With the Republican convention set to kick off tonight in Houston, the credit markets have reason to be happy about the four years since the party's last conclave. Interest rates have moved decisively lower.

* Since August 1988, the three-month Treasury bill rate dropped from 7.05% to 3.08%, a decline of almost four percentage points.

* The yield on the 30-year Treasury bond dropped from 9.44% to 7.35%, a decline of slightly more than two percentage points.

* The Bond Buyer Index of 20-year municipal bond yields dropped from 7.85% to 6.05%, a decline of 180 basis points.

Borrowers have seen their costs decline, and investors have seen their total returns on fixed-income securities rise during the quadrennium since George Bush won nomination in New Orleans. These four years may have been a disappointing time for the economy, but it has been a good time for fixed-income securities, a kind of yea-boo period with inflation coming under better control and business activity remaining disappointingly sluggish.

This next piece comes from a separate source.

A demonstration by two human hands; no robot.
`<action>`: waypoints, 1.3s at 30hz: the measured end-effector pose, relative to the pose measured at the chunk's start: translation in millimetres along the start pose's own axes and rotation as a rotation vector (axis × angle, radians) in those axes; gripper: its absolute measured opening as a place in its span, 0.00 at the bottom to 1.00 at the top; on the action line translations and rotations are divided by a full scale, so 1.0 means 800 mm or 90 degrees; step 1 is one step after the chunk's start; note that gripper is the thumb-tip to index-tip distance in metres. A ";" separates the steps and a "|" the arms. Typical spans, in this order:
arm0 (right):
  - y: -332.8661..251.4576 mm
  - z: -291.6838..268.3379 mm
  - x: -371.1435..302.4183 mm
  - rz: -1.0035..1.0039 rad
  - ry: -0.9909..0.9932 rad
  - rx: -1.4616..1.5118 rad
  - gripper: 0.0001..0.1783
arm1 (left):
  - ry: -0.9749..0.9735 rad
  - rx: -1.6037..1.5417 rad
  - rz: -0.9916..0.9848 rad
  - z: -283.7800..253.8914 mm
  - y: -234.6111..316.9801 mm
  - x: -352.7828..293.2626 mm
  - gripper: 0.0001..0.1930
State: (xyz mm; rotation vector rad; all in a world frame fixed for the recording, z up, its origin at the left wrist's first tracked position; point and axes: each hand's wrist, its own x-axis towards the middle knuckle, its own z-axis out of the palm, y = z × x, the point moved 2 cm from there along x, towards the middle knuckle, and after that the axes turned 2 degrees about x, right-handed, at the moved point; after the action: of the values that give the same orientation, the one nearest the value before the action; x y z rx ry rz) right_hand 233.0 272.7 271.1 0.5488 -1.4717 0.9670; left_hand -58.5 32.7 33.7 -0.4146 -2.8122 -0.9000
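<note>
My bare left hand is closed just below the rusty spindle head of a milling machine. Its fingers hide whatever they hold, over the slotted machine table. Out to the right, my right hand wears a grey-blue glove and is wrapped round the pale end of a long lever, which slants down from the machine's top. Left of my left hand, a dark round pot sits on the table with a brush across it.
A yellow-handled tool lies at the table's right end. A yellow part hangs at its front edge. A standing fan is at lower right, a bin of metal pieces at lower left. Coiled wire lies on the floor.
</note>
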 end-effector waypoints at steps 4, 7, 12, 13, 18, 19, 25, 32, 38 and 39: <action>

Seventy-eight days remain until Election Day on Nov. 3, and the bond market faces a number of important questions that won't be answered until then or even later. Can George Bush overcome his lag in the opinion polls in 1992 the way he did in 1988? If he does win reelection, will his second term mean still lower interest rates? If Bill Clinton defeats Mr. Bush in November, will his "Putting People First" economic program revive the economy and inflation too?

It's our assessment that Mr. Bush's record with the domestic economy is so poor that he will lose, despite the best efforts of his friend Jim Baker, a highly effective politician who has left the State Department to rescue the President's campaign. The Bush administration has superintended the slowest economic growth and the largest federal deficits of any administration since World War II, and that record will, in the end, unseat him.

But a Clinton administration is unlikely to bring four years as favorable to the credit markets as the four years gone by. Mr. Clinton, working with Democratic majorities of both houses of Congress, will attempt to revive the economy, increase investment, reduce the federal deficit, clean up the environment, and change the nation's health-care system - an ambitious agenda that Republicans say will mean more taxing, spending, borrowing, inflating. In essence, bad news for bonds by the time the next presidential race rolls around.

By August 1996, T-bills may climb back to 7%, the long T-bond to 91/2%, and the Bond Buyer Index to 8%.